By Saeed Azhar and John Chalmers
SINGAPORE (Reuters) - At breakfast time one day last week, Singapore government minister K. Shanmugam dropped in to a bustling food court to greet voters, listen to their grumbles and urge them to back the People's Action Party (PAP) in this Friday's general election.
There was a burst of applause from a table of tea-drinking men, old ladies looked up smilingly from bowls of noodle soup, and one of the sharpest complaints he heard was from a resident about pigeons roosting outside her house.
A bedrock of support from communities like this guarantees that the PAP, which has ruled this city state since it won independence 50 years ago, will be returned to power this week.
But Shanmugam, who is law and foreign minister, says the PAP can no longer take popular loyalty for granted: the party's share of the vote dropped to 60.1 percent in the last election, in 2011, its lowest ever, and a swing of just a few thousand votes in some electoral districts this time could erode its overwhelming majority in the 89-seat parliament.
To prevent that, the party has tweaked its policy playbook in ways that will shift the direction of a country whose meteoric rise from tropical backwater to haven of wealth was based on a no-nonsense model of growth at all costs.
Under the iron-handed founding father of Singapore, the late Lee Kuan Yew, the idea of Western-style welfarism was scorned and people were mostly expected to stand on their own feet.
NUDGE TO THE LEFT
But years of galloping growth led to yawning wealth gaps and to resentment over an open door for foreign workers, overcrowded trains and expensive housing, forcing the PAP to respond with a nudge to the political left.
"In the 80s, 90s to 2000s there was a lot of emphasis on the private sector," Shanmugam said in an interview with Reuters. "From '07 the rhetoric has shifted to a centre-left position."
Eugene Tan, a political analyst and associate professor at Singapore Management University, says this new strategy will have to stay as the PAP manages a more competitive political landscape and a population now less patient with paternalism and one-party rule.
"The PAP will now have to deal with much stronger pressures for populist policies, such as higher taxes for a larger swathe of income-earners and nationalistic manpower policy as well as more social spending, which are very often the antithesis of the ruling party's core policies for the past 50 years," Tan said.
Shanmugam rejects the idea that the PAP's 2011 wobble triggered a reset of social policies and says Singapore was one of the world's most welfarist countries way before then.

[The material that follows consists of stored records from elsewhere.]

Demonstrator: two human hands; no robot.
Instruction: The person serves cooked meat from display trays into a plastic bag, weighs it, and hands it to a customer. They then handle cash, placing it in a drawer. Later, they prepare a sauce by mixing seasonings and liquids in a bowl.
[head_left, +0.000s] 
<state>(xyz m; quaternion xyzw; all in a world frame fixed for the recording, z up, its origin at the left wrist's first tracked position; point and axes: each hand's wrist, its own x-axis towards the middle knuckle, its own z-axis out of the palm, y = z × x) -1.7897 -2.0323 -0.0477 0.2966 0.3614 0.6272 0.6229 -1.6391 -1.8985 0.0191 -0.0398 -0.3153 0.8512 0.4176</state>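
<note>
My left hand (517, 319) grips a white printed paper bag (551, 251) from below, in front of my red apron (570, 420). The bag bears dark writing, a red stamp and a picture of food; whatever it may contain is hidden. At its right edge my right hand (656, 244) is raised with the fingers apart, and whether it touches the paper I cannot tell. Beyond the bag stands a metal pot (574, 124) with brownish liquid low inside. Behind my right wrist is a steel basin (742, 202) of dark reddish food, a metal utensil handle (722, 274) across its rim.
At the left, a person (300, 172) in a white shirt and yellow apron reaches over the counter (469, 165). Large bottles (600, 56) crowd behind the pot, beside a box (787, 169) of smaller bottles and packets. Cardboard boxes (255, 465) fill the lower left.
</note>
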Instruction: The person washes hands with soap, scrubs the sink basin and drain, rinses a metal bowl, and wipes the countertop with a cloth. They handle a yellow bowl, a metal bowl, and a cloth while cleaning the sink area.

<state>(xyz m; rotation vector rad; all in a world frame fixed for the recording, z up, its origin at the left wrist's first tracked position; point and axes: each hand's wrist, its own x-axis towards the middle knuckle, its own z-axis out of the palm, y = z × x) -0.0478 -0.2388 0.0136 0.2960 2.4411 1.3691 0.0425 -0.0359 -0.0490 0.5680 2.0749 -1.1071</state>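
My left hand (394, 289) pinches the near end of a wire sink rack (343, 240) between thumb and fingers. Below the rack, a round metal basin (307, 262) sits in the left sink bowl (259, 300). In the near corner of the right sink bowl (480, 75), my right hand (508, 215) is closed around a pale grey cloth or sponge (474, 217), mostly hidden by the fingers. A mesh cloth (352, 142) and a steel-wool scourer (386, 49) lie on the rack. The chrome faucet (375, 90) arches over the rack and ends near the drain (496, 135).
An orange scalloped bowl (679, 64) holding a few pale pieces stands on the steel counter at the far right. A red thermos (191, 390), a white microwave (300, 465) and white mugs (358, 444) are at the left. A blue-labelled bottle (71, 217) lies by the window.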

But this year, the government has raised taxes on top earners to pay for a hefty increase in healthcare spending and a better safety net for the aged and low-paid workers, and just before calling the election Prime Minister Lee Hsien Loong announced plans to make state housing more affordable.
It has taken other steps since the last election that many see as rearguard action, such as cooling the property market - from which many have felt increasingly locked out - and stemming the tide of foreign workers.
IMMIGRATION DILEMMA
A nation of 5.5 million people with no natural resources, Singapore became a global hub for financial services and oil trading and a major electronics manufacturer thanks partly to a liberal immigration policy that provided plentiful cheap labour.
Now, the government faces a backlash over immigrants who are blamed for taking jobs, fuelling inflation and depressing wages, but is in a bind because it needs them to underpin growth as the population greys and the workforce shrinks.
Already it expects growth in coming years to be less than half the 8 percent average rate of Singapore's first 50 years, and a tight labour market could make even that a challenge.
Shanmugam accepts that making the argument for immigration is not going to be "an easy message" for voters.
Immigration has been a hot topic among the overwhelmingly young people at raucous rallies of the opposition Workers Party which have been attended by tens of thousands.
The PAP is hoping that a sense of patriotism inspired by this year's golden jubilee and the death of Lee Kuan Yew in March will work in its favour on Friday. However, opinion polls are illegal and so no one is making confident predictions.
Garry Rodan, a professor of politics and international studies at Australia's Murdoch University, said the increased welfare and social redistribution since 2011 was necessary but had been too little for a major reversal of inequalities.
"Singaporeans can reward these initial steps or ramp up the pressure on the government through their votes," he said.